Ces nouveaux partenariats s’inscrivent dans la stratégie dite America First Global Health, qui conditionne l’aide aux priorités étatsuniennes. Washington a ainsi signé, en décembre, avec une quinzaine de pays, des mémorandums fixant des objectifs précis de surveillance épidémique, de renforcement des laboratoires et d’amélioration des systèmes d’information sanitaire. En apparence, l’Afrique y gagne : visibilité politique accrue, flux financiers, promesse de modernisation de systèmes de santé souvent fragiles.
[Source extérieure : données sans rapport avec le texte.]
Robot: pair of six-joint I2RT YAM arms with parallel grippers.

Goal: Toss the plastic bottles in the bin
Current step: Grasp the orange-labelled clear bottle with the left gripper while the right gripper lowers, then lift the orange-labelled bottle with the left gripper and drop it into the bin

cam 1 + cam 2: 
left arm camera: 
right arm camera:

Au service des trusts étatsuniens
Mais cette montée en puissance du bilatéral intervient au moment où les États-Unis tournent le dos à l’OMS, dont ils étaient le principal contributeur. Ce retrait risque de fragiliser les mécanismes collectifs de réponse aux crises sanitaires, qui bénéficient largement aux pays africains. Il prive l’Organisation d’une part décisive de son budget et accentue la concurrence entre cadres multilatéraux et privés, alors que la lutte contre les pandémies exige coordination et partage de données à l’échelle mondiale. Or, les nouveaux textes conclus avec les capitales africaines prévoient un accès privilégié de Washington aux informations sanitaires et aux échantillons d’agents pathogènes, au seul bénéfice des trusts pharmaceutiques américains. Comme souvent, l’argent public est dépensé pour l’aide, mais le « retour sur investissement » profite aux entreprises privées. Quant aux gouvernements africains, ils sont pris dans un chantage où le financement de leurs politiques sanitaires implique un abandon de leur souveraineté.
Des dérives inquiétantes
Déjà, des dérives sont constatées. En Zambie, l’accès aux fonds d’aide a été conditionné à un accord permettant aux entreprises des États-Unis d’exploiter les richesses en terres rares du pays. Aux États-Unis, la stratégie de Robert F. Kennedy Jr., secrétaire à la Santé, vise à disqualifier la politique vaccinale et à susciter le doute. Cela lui permet de justifier la remise en cause des recommandations américaines et la réduction des financements à la Global Alliance for Vaccines and Immunization (Gavi). Début janvier, il a retiré la recommandation de vaccination universelle des nouveau-nés contre l’hépatite B, invoquant le principe de précaution malgré son efficacité et sa sécurité largement démontrées. Parallèlement, il a financé une étude en Guinée-Bissau pour examiner les soi-disant conséquences sur le neurodéveloppement. Cette étude heurte l’éthique : elle prive délibérément une partie des nourrissons d’un vaccin immédiat, alors que la prévalence de l’hépatite B dans ce pays ouest-africain est très élevée et que le vaccin constitue une intervention de référence, sûre et vitale pour prévenir cirrhoses et cancers du foie. Devant le tollé, cette étude devrait être abandonnée.